## What is being asked
Reproduce exactly the final portion of the data: every line from the one containing "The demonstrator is" through the last line, inclusive.

------------------------------------------------------------

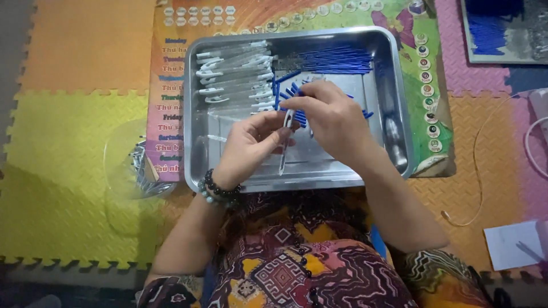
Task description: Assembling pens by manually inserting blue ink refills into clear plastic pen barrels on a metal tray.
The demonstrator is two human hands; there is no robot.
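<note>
The person sits on a floor of coloured foam mats (68,142) with a metal tray (399,114) set on a printed poster (171,108) in front of the knees. The left hand (251,145) has its grip clamped on a clear pen barrel (283,154), which hangs tip down over the front part of the tray, fingers pinched together near its upper end. The right hand (331,117) reaches in from above, its fingertips closed together at the top of that barrel among some loose blue refills (297,94); whether it pinches a refill or only the barrel's end I cannot tell, since the fingers hide it. In the tray's far left corner lies a stack of clear pens with white clips (234,77), lined up side by side, which look like finished pieces. Along the far right runs a bundle of blue refills (331,60), tightly packed, with the loose ones scattered just under the right hand. Judging by the piles, a good share is already done, yet many refills remain, so the work seems about halfway or less. A clear plastic bag (134,165) with small dark parts lies on the mats left of the tray, and a sheet of paper (514,242) lies far right.
</note>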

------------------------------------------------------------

## Response
The demonstrator is two human hands; there is no robot.
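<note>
The person sits on a floor of coloured foam mats (68,142) with a metal tray (399,114) set on a printed poster (171,108) in front of the knees. The left hand (251,145) has its grip clamped on a clear pen barrel (283,154), which hangs tip down over the front part of the tray, fingers pinched together near its upper end. The right hand (331,117) reaches in from above, its fingertips closed together at the top of that barrel among some loose blue refills (297,94); whether it pinches a refill or only the barrel's end I cannot tell, since the fingers hide it. In the tray's far left corner lies a stack of clear pens with white clips (234,77), lined up side by side, which look like finished pieces. Along the far right runs a bundle of blue refills (331,60), tightly packed, with the loose ones scattered just under the right hand. Judging by the piles, a good share is already done, yet many refills remain, so the work seems about halfway or less. A clear plastic bag (134,165) with small dark parts lies on the mats left of the tray, and a sheet of paper (514,242) lies far right.
</note>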

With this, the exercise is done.